• _What you need to do_:
Below is a listing to transcribe in full and exactly; keep the pictures out.

• _Source data_:
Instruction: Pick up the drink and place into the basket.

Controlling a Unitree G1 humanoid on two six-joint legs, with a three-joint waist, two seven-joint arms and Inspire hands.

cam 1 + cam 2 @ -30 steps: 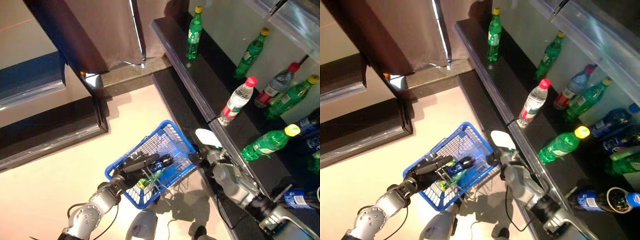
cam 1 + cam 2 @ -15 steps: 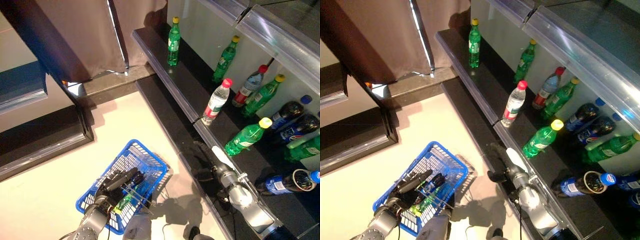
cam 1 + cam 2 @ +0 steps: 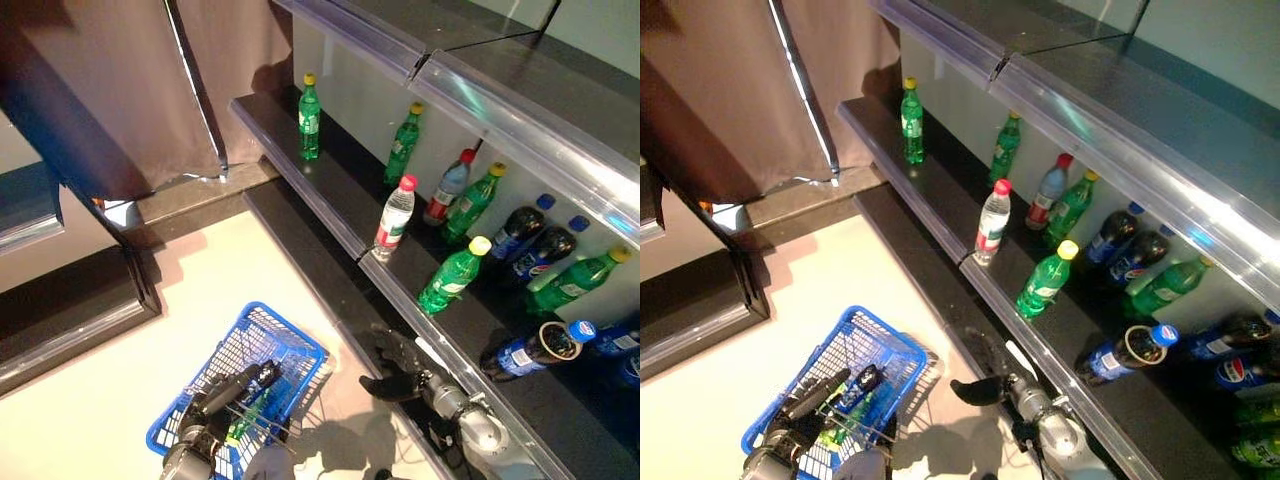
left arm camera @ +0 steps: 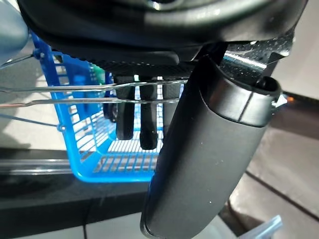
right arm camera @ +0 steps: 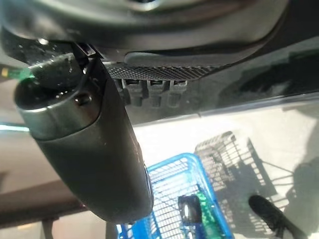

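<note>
A blue wire basket point(image 3: 296, 347) hangs low over the pale floor, its wire handles lying across the straight fingers of my left hand point(image 3: 228, 388). In the left wrist view the thin handles point(image 4: 75, 88) cross just under those fingers point(image 4: 145, 124). A green drink bottle point(image 3: 250, 414) lies inside the basket; the right wrist view shows the bottle point(image 5: 203, 217) too. My right hand point(image 3: 400, 368) is open and empty, fingers spread, to the right of the basket beside the shelf's front edge.
A black shelf ledge point(image 3: 330, 215) runs diagonally on the right. On it stand several green bottles point(image 3: 309, 117), a clear water bottle with a pink cap point(image 3: 393, 216) and dark cola bottles point(image 3: 515, 232). A brown curtain point(image 3: 120, 90) hangs at the back left.
The camera has tilted up, showing more shelf. My right hand has drawn away from the basket's right rim toward the shelf edge. The left hand still carries the basket.
</note>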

• _Exercise response_:
Instruction: Pick up the drink and place into the basket.

Controlling a Unitree G1 humanoid on two six-joint legs, with a three-joint waist, two seven-joint arms and Inspire hands.

cam 1 + cam 2 @ -30 steps: 
cam 1 + cam 2 @ -15 steps: 
cam 1 + cam 2 @ +0 steps: 
left arm camera @ +0 steps: 
right arm camera @ +0 steps: 

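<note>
A blue wire basket point(image 3: 296, 347) hangs low over the pale floor, its wire handles lying across the straight fingers of my left hand point(image 3: 228, 388). In the left wrist view the thin handles point(image 4: 75, 88) cross just under those fingers point(image 4: 145, 124). A green drink bottle point(image 3: 250, 414) lies inside the basket; the right wrist view shows the bottle point(image 5: 203, 217) too. My right hand point(image 3: 400, 368) is open and empty, fingers spread, to the right of the basket beside the shelf's front edge.
A black shelf ledge point(image 3: 330, 215) runs diagonally on the right. On it stand several green bottles point(image 3: 309, 117), a clear water bottle with a pink cap point(image 3: 393, 216) and dark cola bottles point(image 3: 515, 232). A brown curtain point(image 3: 120, 90) hangs at the back left.
The camera has tilted up, showing more shelf. My right hand has drawn away from the basket's right rim toward the shelf edge. The left hand still carries the basket.
</note>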

Nothing else remains to be done in this exercise.